People: Ricci Hartnett

 

People Bussey Ricci_Harnett People piece

BYLINE: Michael Holland

I have always had a lot of respect for those dedicated actors who give up the chance of a career in other industries to follow their dream, and who are always available to audition in a cold room before cold eyes.  We sit in front of our TVs thinking only of the actors we see and not about those that have melted away.  Sometimes we may wonder why some of the best actors in some of the best programmes are no longer on TV, but we only have to check out the soaps to see it is not the best performers that get the best roles. On occasions we ask, ‘Whatever happened to…? The answer would probably be they are working in part time jobs, jobs with strange hours or jobs where they make their own hours so that they can get away to a casting, or they may well be steadily working away in theatre.

Ricci Hartnett first came to my attention in the brilliant Roger, Roger, the minicab comedy written by the late, great John Sullivan.  I have since seen him in many British films that deal with the underbelly of London life (Turnout, Rise of the Foot Soldier, Rise and Fall of a White Collar Hooligan) playing either policemen or someone on the other side of the law – as well as cropping up in all the TV favourites.  Ricci is a motorbike courier between jobs while also doing The Knowledge and is a true Londoner, having lived north, east and south.  I met up with him in Dulwich Park, near his home, to talk about his work.

Ricci’s first paid job was in Crimewatch aged 10, which seemed apt for a boy who had been expelled from school.  He joined the Sylvia Young Theatre School full time and speaks kindly of Sylvia for helping his mum out with fees – he did dance at the school and Ms Young championed boy dancers.  ‘I used to swerve the drama classes,’ admits Ricci, ‘to do double ballet.’

His first big break came in The Object of Beauty with John Malkovich and Andie Macdowell, and afterwards, Peter Benedict, also in the film, asked him to be in a play that he was doing.  It was having the audience’s focus when he spoke, and not on a whole chorus line, that converted him from dancing ambitions to wanting to be an actor. ‘I’m having some of this,’ was how he put it to me.

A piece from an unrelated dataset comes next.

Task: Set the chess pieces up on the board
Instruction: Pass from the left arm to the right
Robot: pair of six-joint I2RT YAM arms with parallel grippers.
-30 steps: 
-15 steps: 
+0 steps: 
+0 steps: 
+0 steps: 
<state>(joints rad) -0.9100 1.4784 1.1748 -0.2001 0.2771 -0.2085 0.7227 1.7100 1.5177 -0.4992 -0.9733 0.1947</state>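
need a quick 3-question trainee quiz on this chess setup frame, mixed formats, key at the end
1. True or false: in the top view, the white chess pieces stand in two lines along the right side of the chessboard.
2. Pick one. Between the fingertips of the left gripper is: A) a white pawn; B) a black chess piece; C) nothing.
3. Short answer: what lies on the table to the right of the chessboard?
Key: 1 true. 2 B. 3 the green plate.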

Ricci continued to cut his teeth in theatre, working in the usual London fringe spaces: ‘I had to strip off naked in Swingers,’ he began, ‘and I became fearless after that… Once you get your dick out on stage you can do anything!’

I asked what inspired him and, like all British actors worth their salt, he answered Nil By Mouth, the film that changed independent filmmaking.  He tells me he has learnt a lot from working with Danny Boyle on 28 Days Later and from John Sullivan, but also has good things to say about the new breed of actors and directors.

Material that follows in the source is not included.